EGGROLL with int8 can theoretically achieve 2x the throughput
of float16 training, on top of the ~100x ES speedup.
15.6 Reinforcement Learning
While demonstrated only on standard benchmarks in this paper, EGGROLL is naturally suited to RL:
| RL Setting | EGGROLL Advantage |
|---|---|
| Sparse rewards | No gradient through sparse signal needed |
| Multi-agent | End-to-end team optimization |
| Real-world robotics | No simulator differentiability required |
| Safety-constrained | Fitness includes safety penalties directly |
| Sim-to-real transfer | Optimize directly in the target environment |
15.7 Scientific Discovery
EGGROLL could be applied to optimize scientific models where the evaluation is non-differentiable:
| Domain | Model | Fitness Function |
|---|---|---|
| Drug discovery | Molecular generator NN | Binding affinity (docking score) |
| Materials science | Crystal structure predictor | DFT energy (non-differentiable) |
| Protein design | Structure prediction NN | Experimental stability |
| Climate modeling | Neural weather model | Forecast accuracy |
15.8 Limitations and Boundary Conditions
| Limitation | Impact | Mitigation |
|---|---|---|
| Sample efficiency | ES needs many evaluations | Large population + high throughput |
| Gradient quality at rank-1 | May miss important directions | Increase rank r if needed |
| Exploration vs. exploitation | Fixed σ limits exploration | Adaptive σ scheduling |
| No second-order information | Cannot exploit curvature | Larger population compensates |
| Hardware requirements | H100 for headline results | Scales down to A100, less dramatically |
| JAX ecosystem | Smaller than PyTorch | PyTorch port underway |
| Transformer support | KV-cache memory issue | vLLM/Megatron port in progress |
15.9 Comparison with Related Training Paradigms
| Paradigm | Gradient | Memory | Throughput | Generality |
|---|---|---|---|---|
| Backpropagation | Exact | High (activations) | ~30% of inference | Differentiable only |
| REINFORCE | Noisy | Low | ~50% of inference | Any reward |
| PPO/GRPO | Noisy + baseline | Medium | ~30% of inference | Any reward |
| Standard ES | Noisy | Very high (perturbations) | ~1% of inference | Any fitness |
| EGGROLL | Noisy (low-rank) | Low | ~91% of inference | Any fitness |
| Zeroth-order methods | Finite differences | Low | ~50% of inference | Any function |
15.10 The EGGROLL Vision: Inference IS Training
The paper's most provocative claim is that EGGROLL fundamentally changes the relationship between inference and training:
Traditional view:
Training ≠ Inference
Training: forward + backward + optimizer = expensive
Inference: forward only = cheap
Cost ratio: Training / Inference ≈ 3-5x
EGGROLL view:
Training ≈ Inference
Training: forward + perturbation + fitness = almost as fast as inference
Inference: forward only
Cost ratio: Training / Inference ≈ 1.1x
Implication: Any system that can run batched inference can also TRAIN,
with only 10% overhead. This means:
- Edge devices can self-improve
- Inference servers can simultaneously fine-tune
- Any fitness function becomes a training signal
- The distinction between deployment and training dissolves
This vision, if realized at larger scale and across more architectures, would represent a fundamental shift in how ML systems are deployed and improved.

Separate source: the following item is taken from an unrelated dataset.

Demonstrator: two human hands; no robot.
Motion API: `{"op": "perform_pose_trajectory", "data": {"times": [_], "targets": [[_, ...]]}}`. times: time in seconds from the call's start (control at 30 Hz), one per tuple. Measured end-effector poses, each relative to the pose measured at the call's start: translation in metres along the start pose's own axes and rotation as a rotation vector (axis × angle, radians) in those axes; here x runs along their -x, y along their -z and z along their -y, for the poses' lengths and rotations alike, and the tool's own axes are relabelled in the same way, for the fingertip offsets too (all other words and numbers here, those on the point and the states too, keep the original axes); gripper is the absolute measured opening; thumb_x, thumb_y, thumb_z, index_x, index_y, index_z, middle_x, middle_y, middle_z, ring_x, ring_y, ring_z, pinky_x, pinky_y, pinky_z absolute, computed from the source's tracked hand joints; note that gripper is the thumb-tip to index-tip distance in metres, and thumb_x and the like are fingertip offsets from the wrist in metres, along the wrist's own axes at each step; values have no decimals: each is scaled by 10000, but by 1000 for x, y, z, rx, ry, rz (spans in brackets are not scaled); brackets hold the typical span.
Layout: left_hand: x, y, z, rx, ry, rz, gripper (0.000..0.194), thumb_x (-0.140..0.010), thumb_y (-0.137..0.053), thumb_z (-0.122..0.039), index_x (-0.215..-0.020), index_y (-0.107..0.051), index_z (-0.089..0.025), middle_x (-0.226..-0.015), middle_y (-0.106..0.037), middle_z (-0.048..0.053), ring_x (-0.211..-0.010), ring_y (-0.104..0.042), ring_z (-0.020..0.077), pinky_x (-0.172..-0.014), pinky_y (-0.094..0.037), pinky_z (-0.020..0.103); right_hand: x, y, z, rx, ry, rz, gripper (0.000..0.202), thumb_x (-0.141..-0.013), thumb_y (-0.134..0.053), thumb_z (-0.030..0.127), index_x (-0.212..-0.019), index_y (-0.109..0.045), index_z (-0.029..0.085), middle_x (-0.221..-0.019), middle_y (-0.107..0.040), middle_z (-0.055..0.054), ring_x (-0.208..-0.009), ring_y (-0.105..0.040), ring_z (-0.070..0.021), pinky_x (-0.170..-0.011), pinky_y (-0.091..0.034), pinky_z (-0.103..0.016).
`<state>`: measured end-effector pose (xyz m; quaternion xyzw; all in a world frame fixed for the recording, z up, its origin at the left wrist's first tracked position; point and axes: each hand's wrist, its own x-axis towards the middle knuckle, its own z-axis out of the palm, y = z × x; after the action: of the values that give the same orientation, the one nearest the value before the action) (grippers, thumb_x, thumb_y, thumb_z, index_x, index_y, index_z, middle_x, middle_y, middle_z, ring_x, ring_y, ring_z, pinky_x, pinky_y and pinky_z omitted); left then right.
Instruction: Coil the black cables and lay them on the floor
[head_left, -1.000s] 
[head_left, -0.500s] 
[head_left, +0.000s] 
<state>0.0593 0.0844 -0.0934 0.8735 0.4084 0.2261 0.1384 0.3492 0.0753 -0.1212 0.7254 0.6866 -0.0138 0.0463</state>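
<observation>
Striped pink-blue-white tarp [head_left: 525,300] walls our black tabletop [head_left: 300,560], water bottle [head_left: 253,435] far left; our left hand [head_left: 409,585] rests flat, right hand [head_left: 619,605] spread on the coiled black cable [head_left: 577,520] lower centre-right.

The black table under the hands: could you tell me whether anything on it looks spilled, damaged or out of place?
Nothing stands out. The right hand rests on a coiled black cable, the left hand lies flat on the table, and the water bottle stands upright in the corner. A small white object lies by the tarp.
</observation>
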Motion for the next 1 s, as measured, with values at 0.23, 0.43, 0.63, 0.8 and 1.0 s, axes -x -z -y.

This analysis is based on the arXiv paper (2511.16652v2), the project website (eshyperscale.github.io), the open-source code repositories (HyperscaleES, nano-egg, jaxrwkv), and supplementary information from the AlphaXiv discussion page. EGGROLL represents a significant advance in making evolution strategies practical for billion-parameter model training, with implications spanning LLM post-training, novel architecture exploration, and the fundamental relationship between inference and learning.